13.         It is settled principle of law that for giving benefit of doubt to accused it is not necessary that there should be many circumstances creating doubt, if a simple circumstance creates reasonable doubt about the guilt of accused he will be entitled to such benefit not as a matter of grace and concession but as a matter of right. In this regard, reliance is placed on the case of Tarique Pervez vs. The State (1995 SCMR 1345). Relevant portion is reproduced as follows:-

“The aforesaid narration of the evidence on record will show that two separate parcels containing one gram heroin sold by the appellant to Muhammad Shafi and one gram heroin separated from heroin weighing 1099 grams were prepared by the police and only one parcel was sent to the Chemical Examiner for examination and report. As such it cannot be said with judicial certainty that the parcel containing sample heroin was sent to the Chemical examiner. The concept of benefit of doubt to an accused person is deep-tooted in our country. For giving him benefit of doubt, it is not necessary that there should be many circumstances creating doubts. If there is a circumstance creates reasonable doubt in a prudent mind about the guilt of the accused, then the accused will be entitled to the benefit not as a matter of grace and concession but as a matter of right.” 

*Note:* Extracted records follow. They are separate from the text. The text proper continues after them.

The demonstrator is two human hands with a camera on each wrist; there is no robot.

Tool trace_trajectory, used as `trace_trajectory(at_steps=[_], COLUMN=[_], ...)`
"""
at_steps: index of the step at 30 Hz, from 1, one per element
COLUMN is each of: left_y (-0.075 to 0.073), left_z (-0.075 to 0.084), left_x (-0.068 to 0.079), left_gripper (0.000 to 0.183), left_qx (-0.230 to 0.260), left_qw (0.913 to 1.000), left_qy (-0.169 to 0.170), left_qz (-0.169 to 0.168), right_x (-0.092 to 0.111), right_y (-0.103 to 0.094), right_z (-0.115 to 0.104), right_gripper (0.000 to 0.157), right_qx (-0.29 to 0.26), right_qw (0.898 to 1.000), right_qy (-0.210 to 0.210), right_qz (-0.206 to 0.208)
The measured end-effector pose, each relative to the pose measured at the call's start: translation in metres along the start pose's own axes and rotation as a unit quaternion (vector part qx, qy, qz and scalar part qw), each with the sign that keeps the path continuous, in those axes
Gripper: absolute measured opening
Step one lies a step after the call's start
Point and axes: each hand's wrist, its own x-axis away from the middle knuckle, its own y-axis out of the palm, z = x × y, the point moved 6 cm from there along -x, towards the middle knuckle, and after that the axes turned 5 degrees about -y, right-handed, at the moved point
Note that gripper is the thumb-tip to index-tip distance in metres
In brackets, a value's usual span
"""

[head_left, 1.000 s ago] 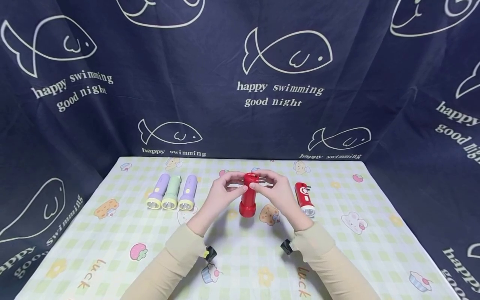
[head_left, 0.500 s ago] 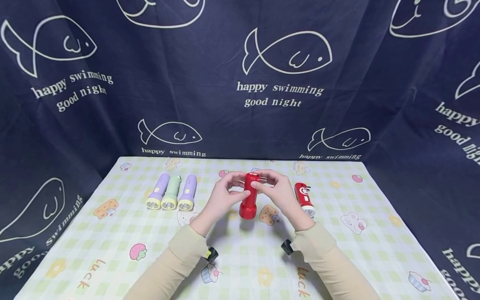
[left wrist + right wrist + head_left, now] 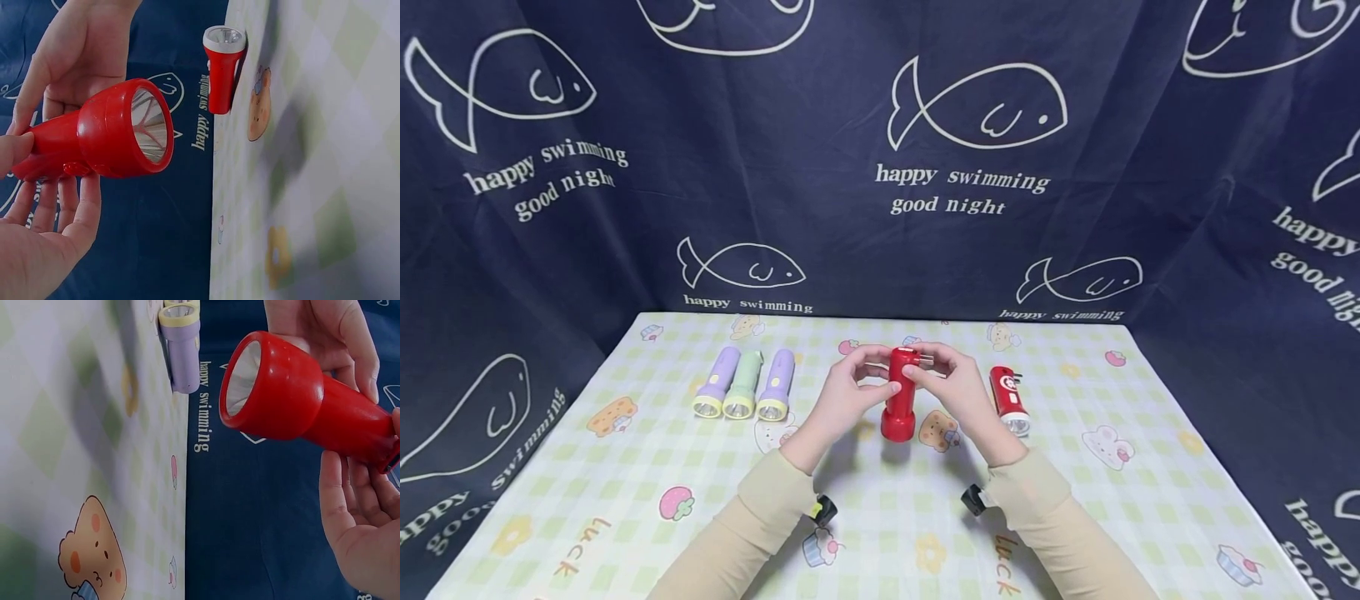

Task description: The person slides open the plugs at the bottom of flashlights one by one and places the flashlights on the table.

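Above the table's middle, a red flashlight (image 3: 898, 396) is held lens end down, with metal plug prongs (image 3: 927, 360) sticking out to the right near its top. My left hand (image 3: 848, 387) pinches its body between thumb and fingers from the left. From the other side my right hand (image 3: 952, 379) grips its upper part, thumb across the front. The left wrist view shows the flashlight's wide head and silvery reflector (image 3: 150, 125). In the right wrist view the lens end (image 3: 244, 378) faces the tablecloth, clear of it.
Two purple flashlights (image 3: 777, 385) and a green one (image 3: 743, 385) lie in a row at the left. A red flashlight with a white head (image 3: 1011, 398) lies at the right, prongs showing. A checked cloth (image 3: 647, 450) covers the table; a dark blue fish-print curtain (image 3: 835, 275) hangs behind.
The held flashlight has turned slightly in my hands, its prongs showing differently, and shifted a little right and down. My left thumb sits lower on its body. The other flashlights stay put.
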Motion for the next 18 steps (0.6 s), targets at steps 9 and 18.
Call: trace_trajectory(at_steps=[9,18], left_y=[-0.004,-0.007], left_z=[0.006,0.034], left_x=[-0.001,0.005], left_gripper=[0.043,0.043], left_qx=[0.001,0.013], left_qw=[0.9998,0.9993], left_qy=[-0.003,-0.010], left_qz=[0.022,0.032], right_x=[0.002,0.006], right_y=[-0.001,0.005], right_z=[0.005,0.011], right_gripper=[0.044,0.040], right_qx=[0.004,-0.012], right_qw=[1.000,1.000], right_qy=[-0.001,-0.011], right_qz=[0.015,0.013])
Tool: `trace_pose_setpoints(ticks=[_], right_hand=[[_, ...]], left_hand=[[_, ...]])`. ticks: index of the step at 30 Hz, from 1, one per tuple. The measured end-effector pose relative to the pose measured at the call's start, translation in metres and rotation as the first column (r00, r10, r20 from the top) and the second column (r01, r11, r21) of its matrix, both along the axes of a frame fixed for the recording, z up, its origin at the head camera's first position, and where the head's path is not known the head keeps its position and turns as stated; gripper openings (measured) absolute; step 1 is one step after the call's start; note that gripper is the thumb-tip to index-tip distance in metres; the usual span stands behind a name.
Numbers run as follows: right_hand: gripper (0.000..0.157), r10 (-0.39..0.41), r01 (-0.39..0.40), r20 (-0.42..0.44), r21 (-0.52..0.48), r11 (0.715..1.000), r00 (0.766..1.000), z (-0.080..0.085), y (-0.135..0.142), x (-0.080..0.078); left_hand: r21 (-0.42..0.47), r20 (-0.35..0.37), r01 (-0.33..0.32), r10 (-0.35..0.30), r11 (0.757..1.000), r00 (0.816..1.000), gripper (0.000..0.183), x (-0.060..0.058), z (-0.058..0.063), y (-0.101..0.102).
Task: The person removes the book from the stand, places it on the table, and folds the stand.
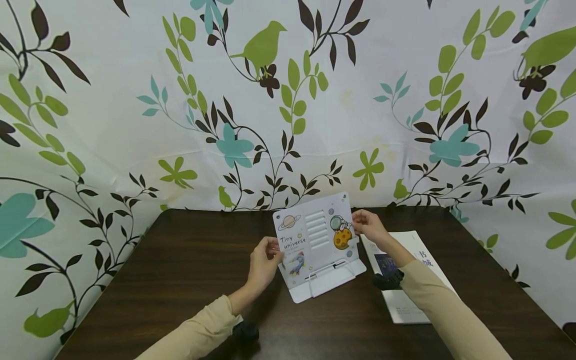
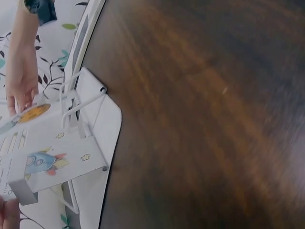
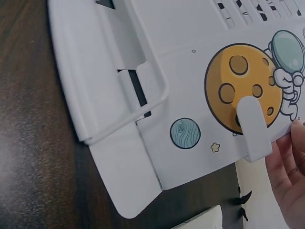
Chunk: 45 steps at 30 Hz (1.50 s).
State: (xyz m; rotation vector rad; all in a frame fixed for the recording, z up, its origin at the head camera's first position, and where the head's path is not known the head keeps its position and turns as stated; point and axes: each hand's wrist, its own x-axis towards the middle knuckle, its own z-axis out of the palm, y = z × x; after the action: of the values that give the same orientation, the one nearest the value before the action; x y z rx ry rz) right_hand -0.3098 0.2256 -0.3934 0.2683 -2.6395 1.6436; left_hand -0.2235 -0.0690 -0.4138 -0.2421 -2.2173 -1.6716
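A white book stand (image 1: 317,235) printed with planets, a rocket and "Tiny universe" stands tilted back on the dark table. My left hand (image 1: 262,262) pinches its left edge between thumb and fingers. At the opposite edge, my right hand (image 1: 370,224) grips the panel beside the orange moon picture. In the right wrist view, the right hand (image 3: 288,164) shows thumb and fingers on the panel edge, close to a white page clip (image 3: 255,129). A bent wire bracket (image 2: 86,102) and the flat base lip show at the stand's lower front in the left wrist view.
A white book (image 1: 409,305) with a dark picture on its cover lies on the table to the right, partly under my right forearm. Behind the table (image 1: 202,280) hangs a cloth (image 1: 288,170) patterned with leaves and birds.
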Motion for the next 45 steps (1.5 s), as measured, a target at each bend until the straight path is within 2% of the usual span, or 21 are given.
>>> trace_pose_setpoints(ticks=[2, 8, 10, 17, 23, 26, 29, 32, 36, 40, 42, 45], right_hand=[[0.018, 0.009, -0.009, 0.01, -0.01, 1.0, 1.0, 0.0, 0.0, -0.001], [0.019, 0.023, -0.021, 0.036, -0.047, 0.999, 0.999, -0.002, 0.001, -0.004], [0.019, 0.014, -0.011, 0.05, -0.059, 0.998, 0.999, -0.003, 0.001, -0.004], [0.02, -0.01, 0.015, 0.081, -0.056, 0.998, 0.997, -0.003, 0.0, -0.006], [0.022, -0.038, 0.043, 0.104, -0.043, 0.998, 0.994, -0.001, -0.003, -0.008], [0.024, -0.033, 0.036, 0.108, -0.028, 0.999, 0.994, 0.002, -0.004, -0.006], [0.03, 0.004, -0.003, 0.102, -0.005, 1.0, 0.995, 0.007, -0.001, -0.001], [0.037, 0.02, -0.023, 0.085, 0.034, 0.999, 0.996, 0.013, 0.002, 0.007], [0.042, -0.013, 0.009, 0.05, 0.083, 0.997, 0.999, 0.02, 0.002, 0.022], [0.043, -0.008, 0.004, 0.07, 0.058, 0.998, 0.998, 0.018, -0.001, 0.045], [0.043, 0.018, -0.02, 0.116, 0.019, 1.0, 0.993, 0.012, -0.004, 0.058], [0.043, 0.021, -0.012, 0.212, -0.042, 0.999, 0.977, -0.002, -0.011, 0.075]], left_hand=[[0.017, 0.004, -0.004, 0.004, 1.0, 1.0, 0.024, 0.004, 0.001, 0.002], [0.058, 0.016, -0.002, 0.001, 0.998, 1.0, 0.023, 0.027, 0.023, 0.01], [0.061, 0.014, 0.0, -0.001, 0.998, 1.0, 0.022, 0.03, 0.024, 0.012], [0.082, 0.02, 0.003, -0.005, 0.997, 1.0, 0.024, 0.021, -0.005, 0.014], [0.067, 0.0, 0.043, -0.043, 0.997, 0.999, 0.024, 0.021, -0.009, 0.015], [0.049, 0.007, 0.078, -0.078, 0.996, 0.997, 0.024, 0.022, -0.002, 0.012], [0.043, 0.017, 0.125, -0.126, 0.991, 0.992, 0.029, 0.026, 0.013, 0.007], [0.037, -0.004, 0.163, -0.163, 0.986, 0.987, 0.035, 0.027, 0.029, 0.0], [-0.002, -0.061, 0.188, -0.188, 0.982, 0.98, 0.041, 0.008, 0.036, -0.012], [-0.054, -0.126, 0.236, -0.241, 0.97, 0.962, 0.045, -0.011, 0.044, -0.019], [-0.085, -0.167, 0.259, -0.27, 0.962, 0.948, 0.045, -0.015, 0.05, -0.02], [-0.136, -0.217, 0.271, -0.296, 0.953, 0.93, 0.043, -0.012, 0.065, -0.016]])
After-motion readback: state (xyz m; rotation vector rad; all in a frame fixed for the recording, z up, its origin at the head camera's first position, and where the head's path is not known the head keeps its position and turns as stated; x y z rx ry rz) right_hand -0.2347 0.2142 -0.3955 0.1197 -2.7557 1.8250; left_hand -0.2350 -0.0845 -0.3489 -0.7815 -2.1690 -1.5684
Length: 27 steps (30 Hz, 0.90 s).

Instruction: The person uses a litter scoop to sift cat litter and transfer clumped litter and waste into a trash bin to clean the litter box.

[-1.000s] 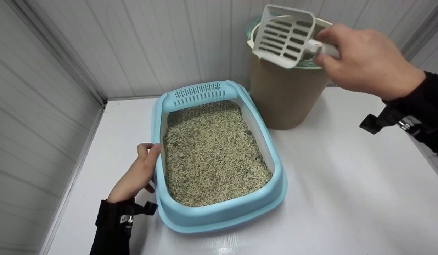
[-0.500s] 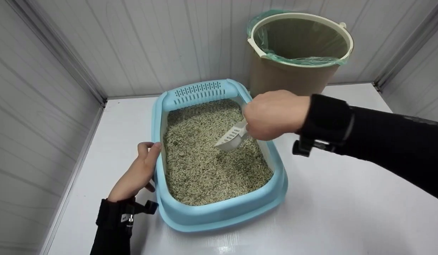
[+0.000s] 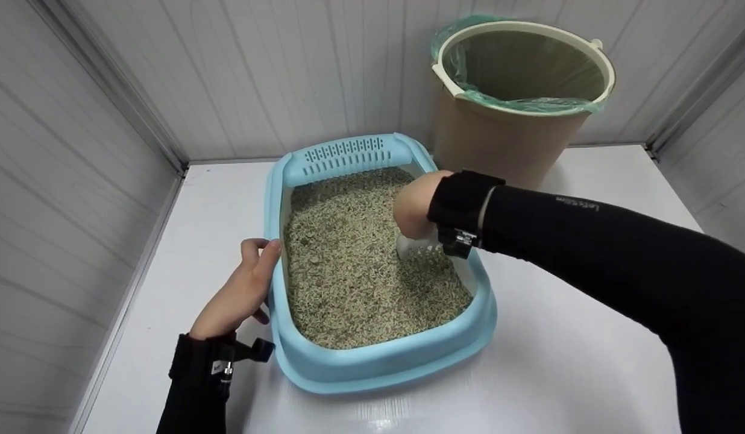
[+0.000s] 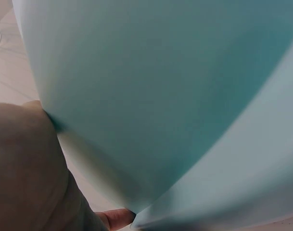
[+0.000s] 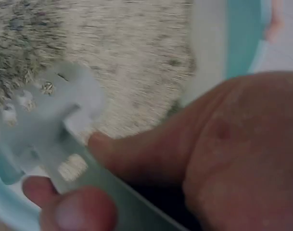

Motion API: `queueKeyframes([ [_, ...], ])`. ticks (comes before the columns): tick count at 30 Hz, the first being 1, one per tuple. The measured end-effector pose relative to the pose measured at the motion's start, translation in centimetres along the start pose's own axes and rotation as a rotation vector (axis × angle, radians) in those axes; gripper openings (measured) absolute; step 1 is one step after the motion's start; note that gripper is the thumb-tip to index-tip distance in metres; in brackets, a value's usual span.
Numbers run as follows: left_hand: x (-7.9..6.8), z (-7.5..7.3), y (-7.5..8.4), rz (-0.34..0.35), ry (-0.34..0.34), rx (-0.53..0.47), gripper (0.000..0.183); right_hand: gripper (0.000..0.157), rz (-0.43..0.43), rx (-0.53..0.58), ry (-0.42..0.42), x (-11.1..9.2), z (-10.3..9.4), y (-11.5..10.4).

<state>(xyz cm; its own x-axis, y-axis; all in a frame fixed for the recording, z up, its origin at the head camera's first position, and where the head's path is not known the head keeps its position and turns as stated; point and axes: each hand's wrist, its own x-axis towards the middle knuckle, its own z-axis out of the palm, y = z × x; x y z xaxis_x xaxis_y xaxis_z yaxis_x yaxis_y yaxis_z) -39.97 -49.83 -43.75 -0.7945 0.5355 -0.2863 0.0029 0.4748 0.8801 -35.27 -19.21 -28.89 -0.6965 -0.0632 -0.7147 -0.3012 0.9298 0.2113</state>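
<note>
The blue litter box (image 3: 378, 369) sits on the white surface, filled with pale pellet litter (image 3: 342, 283). My left hand (image 3: 243, 292) grips its left side, thumb over the rim and fingers under it against the outer wall. In the left wrist view the box's wall (image 4: 160, 96) fills most of the picture. Over the right half of the litter, my right hand (image 3: 418, 208) holds a white slotted litter scoop (image 3: 407, 246) by its handle. The right wrist view shows the thumb and fingers around the handle and the scoop's head (image 5: 79, 94) down at the litter.
A tan bin (image 3: 499, 147) lined with a green plastic bag (image 3: 529, 103) stands behind and to the right of the box, near the back wall. Grey panel walls (image 3: 276, 72) enclose the white surface (image 3: 565, 361) at the back and sides.
My right hand has brought the scoop from above the bin's mouth down to the litter, then slightly left and toward the box's right side. My left hand has stayed at the rim.
</note>
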Motion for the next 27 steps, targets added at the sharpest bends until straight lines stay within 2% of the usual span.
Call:
queueKeyframes([
  [4,0.1,-0.1,0.0,0.004,-0.005,-0.002,0.081,0.048,0.061,0.109,0.033,1.4,1.1,-0.3],
  [10,0.1,-0.5,-0.2,-0.006,0.003,0.024,0.082,0.045,0.078,0.137,0.074,1.8,1.8,-0.2],
  [13,0.1,-0.7,-0.2,-0.008,0.005,0.026,0.083,0.03,0.104,0.17,0.105,2.7,2.3,-0.2],
  [15,0.1,-0.7,-0.3,-0.01,0.004,0.025,0.083,0.027,0.126,0.171,0.114,3.6,2.5,-0.3],
  [18,0.1,-0.5,-0.3,-0.012,0.0,0.018,0.082,0.028,0.178,0.171,0.121,5.6,2.9,-0.5],
  [23,0.1,-0.3,-0.2,-0.011,-0.008,0.015,0.081,0.038,0.121,0.172,0.212,7.7,4.8,-0.4],
  [27,0.1,0.0,0.0,-0.008,-0.012,0.019,0.08,0.047,0.088,0.266,0.26,10.0,6.8,0.1],
])
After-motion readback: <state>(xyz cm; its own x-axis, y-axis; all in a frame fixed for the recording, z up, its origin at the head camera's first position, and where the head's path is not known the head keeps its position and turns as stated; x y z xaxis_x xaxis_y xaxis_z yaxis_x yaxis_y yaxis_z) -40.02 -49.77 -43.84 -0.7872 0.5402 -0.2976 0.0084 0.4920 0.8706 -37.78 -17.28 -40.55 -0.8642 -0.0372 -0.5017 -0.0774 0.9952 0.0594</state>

14.         In view of the above discussion, we hold that the prosecution has not been able to prove its case against the appellants beyond any reasonable shadow of doubt, therefore, we allow this appeal and acquit the appellants namely Muhammad Budhal and Altaf Ali of charges. They are present on bail, their bail bonds stand cancelled and surety is hereby discharged.

              Above are the reasons of our short order passed on 14.03.2017.